— Да нет же, нет! — попытался вставить лейтенант. — Мы сейчас его! Не упустим! Он здесь!..
Брандмейстер, презрительно на него глядя, на шаг отступил, достал из кармана свисток и засвистел пронзительно, с перехлестами. "Квирл, квирл!" – выдавал коленца брандмейстерсткий свисток…
…Откуда-то сразу же налетели, заломили руки за спину, поволокли…
Глава 14
Без названия
"Звезда! Звезда!" – то ли кричали впрямь, то ли ему чудилось, что кричат за окном дребезжащей по булыжнику полицейской кареты. А может, совсем иное кричали: "Везут! Везут!" Не разобрать…
Окна были занавешены. Фон Штраубе сидел, стиснутый с обеих сторон двумя дюжими жандармами, только небо мелькало в щелке над темной занавеской, иногда проблескивая между крышами домов. С каждым вздрагиванием кареты на булыжной мостовой он ощущал, как от него отпадает еще один кусочек жизни. Было ль, не было: как вон та снежинка, на миг угодившая в просвет окна, как вон тот шпиль на доме, вдруг перерезавший эту щелку света, как нынешний день, уже дотлевающий на излете, как любой всполох шума на вольной жить по-своему и сколь угодно шуметь улице. Никогда больше этого уже не будет на его пути: этой уворованной сквозь щелку улицы, этого шпиля, этой снежинки… Ларца с деньгами, свободы, ждущей где-то красавицы Нофрет…

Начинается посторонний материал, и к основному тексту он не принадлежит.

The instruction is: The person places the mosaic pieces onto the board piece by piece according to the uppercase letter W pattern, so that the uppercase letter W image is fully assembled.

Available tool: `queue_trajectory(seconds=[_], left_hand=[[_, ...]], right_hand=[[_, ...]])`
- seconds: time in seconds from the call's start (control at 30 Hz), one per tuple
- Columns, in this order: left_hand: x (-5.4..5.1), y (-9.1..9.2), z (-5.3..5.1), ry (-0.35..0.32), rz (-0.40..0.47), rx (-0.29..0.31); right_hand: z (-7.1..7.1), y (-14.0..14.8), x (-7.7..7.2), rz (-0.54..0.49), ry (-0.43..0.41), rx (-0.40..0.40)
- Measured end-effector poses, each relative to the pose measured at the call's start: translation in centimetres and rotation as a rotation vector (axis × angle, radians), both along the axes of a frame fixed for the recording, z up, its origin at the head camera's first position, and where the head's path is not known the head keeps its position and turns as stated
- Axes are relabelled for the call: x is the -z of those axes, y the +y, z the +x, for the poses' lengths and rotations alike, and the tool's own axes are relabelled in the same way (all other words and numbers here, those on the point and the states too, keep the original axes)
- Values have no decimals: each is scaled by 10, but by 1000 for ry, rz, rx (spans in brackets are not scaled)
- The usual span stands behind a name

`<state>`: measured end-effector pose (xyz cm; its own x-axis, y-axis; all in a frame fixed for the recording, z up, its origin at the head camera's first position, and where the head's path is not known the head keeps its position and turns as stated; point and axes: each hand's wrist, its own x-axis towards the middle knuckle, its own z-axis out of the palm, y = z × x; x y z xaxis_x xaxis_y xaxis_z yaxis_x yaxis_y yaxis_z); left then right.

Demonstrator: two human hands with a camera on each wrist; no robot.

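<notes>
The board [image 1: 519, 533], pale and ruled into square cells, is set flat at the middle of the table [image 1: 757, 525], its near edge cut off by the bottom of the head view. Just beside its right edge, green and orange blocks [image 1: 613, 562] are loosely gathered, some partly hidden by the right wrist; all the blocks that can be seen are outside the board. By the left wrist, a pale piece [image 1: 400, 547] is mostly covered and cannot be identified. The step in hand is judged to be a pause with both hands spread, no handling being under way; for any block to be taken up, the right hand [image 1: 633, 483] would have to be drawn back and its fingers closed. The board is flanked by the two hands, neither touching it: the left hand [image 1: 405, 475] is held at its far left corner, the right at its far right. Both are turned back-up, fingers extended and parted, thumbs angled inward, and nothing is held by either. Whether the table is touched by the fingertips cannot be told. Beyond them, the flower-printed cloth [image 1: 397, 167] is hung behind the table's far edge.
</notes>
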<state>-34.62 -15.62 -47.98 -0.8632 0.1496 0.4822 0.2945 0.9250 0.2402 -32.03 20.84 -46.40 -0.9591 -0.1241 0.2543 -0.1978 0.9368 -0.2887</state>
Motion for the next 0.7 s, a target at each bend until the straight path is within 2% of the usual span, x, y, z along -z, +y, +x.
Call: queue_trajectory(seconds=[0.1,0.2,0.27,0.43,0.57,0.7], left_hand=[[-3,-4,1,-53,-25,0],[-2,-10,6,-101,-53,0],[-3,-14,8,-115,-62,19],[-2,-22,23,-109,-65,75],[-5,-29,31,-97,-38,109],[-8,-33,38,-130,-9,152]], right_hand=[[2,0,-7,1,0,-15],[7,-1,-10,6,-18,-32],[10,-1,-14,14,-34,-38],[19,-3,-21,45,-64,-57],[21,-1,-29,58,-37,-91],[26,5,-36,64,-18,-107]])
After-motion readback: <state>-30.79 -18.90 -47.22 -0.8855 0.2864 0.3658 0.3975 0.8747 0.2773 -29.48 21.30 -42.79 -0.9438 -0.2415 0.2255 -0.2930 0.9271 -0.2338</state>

Проехали. Отмелькало. Скрылось в такой дали, что скорей уже не было, чем было…
Что еще из того осколка дня, пока фон Штраубе трясло в карете по булыжнику? Он был несчастлив (ибо еще не ведал, что такое счастье); он сетовал на судьбу за то, что она обошлась с ним так несправедливо (что было, если поразмыслить, ничуть не умнее, чем, не приручив голубку, сетовать, что она не желает кормиться из твоих рук); – то есть, не понимал он в этом мире по сути еще ничего, и непониманием своим был, безусловно, жалок.
Жалок – ибо чувствовал себя наинесчастнейшим из людей.
Ибо…
…Ибо, — квирл, — ибо:
О, ничтожнейший из глупцов! И ты мнишь себя самым несчастным существом на земле? Как ты можешь тешиться такой нищенской гордыней, такой самоублажительной ложью?! Ты! не проникшийся горестями травинки, бессильной перед наползающей осенью, былинки, гонимой в безвестье переменчивыми ветрами, камня, онемевшего с рождения и навеки; горестями пересохшего ручья, неспособного более журчанием радовать слух, горестями погасшего дня, обреченного отныне прозябать во тьме и забвении, горестями ехидны, внушающей ужас и отвращение всему живому, горестями праведной мысли, заплутавшей в голове у последнего дурака и обреченной там служить злу и невежеству!..
Лишь после того, как ты, сирый, попытаешься постичь все это сердцем своим более, нежели умом, тогда, созерцая вековечную череду горестей, из которых соткан наш мир, ты осознаешь наконец, сколь великое, даже, быть может, незаслуженное тобою счастье выпало на твою долю: счастье мыслить, любить, выбирать свой путь, томиться надеждой, заглядывать в глубь неизведанного, — счастье, обладая которым, жалеть еще о каких-то суетных потерях – значит уподобиться последнему пьянице, за нехваткой вина томимому своею порочной жаждой возле чистейшего из родников…
— Везут! Везут!.. — кричали мальчишки вслед проносившейся карете.
А может быть, они смотрели в небо и кричали:
— Звезда! Звезда!..
ЧАСТЬ II
Глава 15
Допрос
…в тесной, убогой комнатенке, жарко натопленной, как деревенская баня. Стены, выкрашенные казенной масляной краской какого-то неопределенного цвета, отражали блики тусклой электрической лампочки под потолком. Из мебели присутствовали только два стула и видавший виды обшарпанный конторский стол, по одну сторону которого сидел довольно молодой, но явно уже порядком уставший от жизни и службы жандармский ротмистр, по другую – на стуле, привинченном ножками к полу – фон Штраубе, изнывающий от бездвижности и духоты.
Ротмистру, — барону Ландсдорфу, так он представился лейтенанту, — тоже было жарко. Он приоткрыл форточку, расстегнул ворот мундира, отер лицо платком и повторил то, что в иных словах уже неоднократно спрашивал:
— Значит, утверждаете – вы ни от кого не скрывались, а манкирование службой объясняете, если я верно понял, общей усталостью и нездоровьем?
— Именно так, — подтвердил фон Штраубе, глядя поверх головы ротмистра на высоко поднятое зарешеченное окошко, за которым вечер уже перетекал в ночь.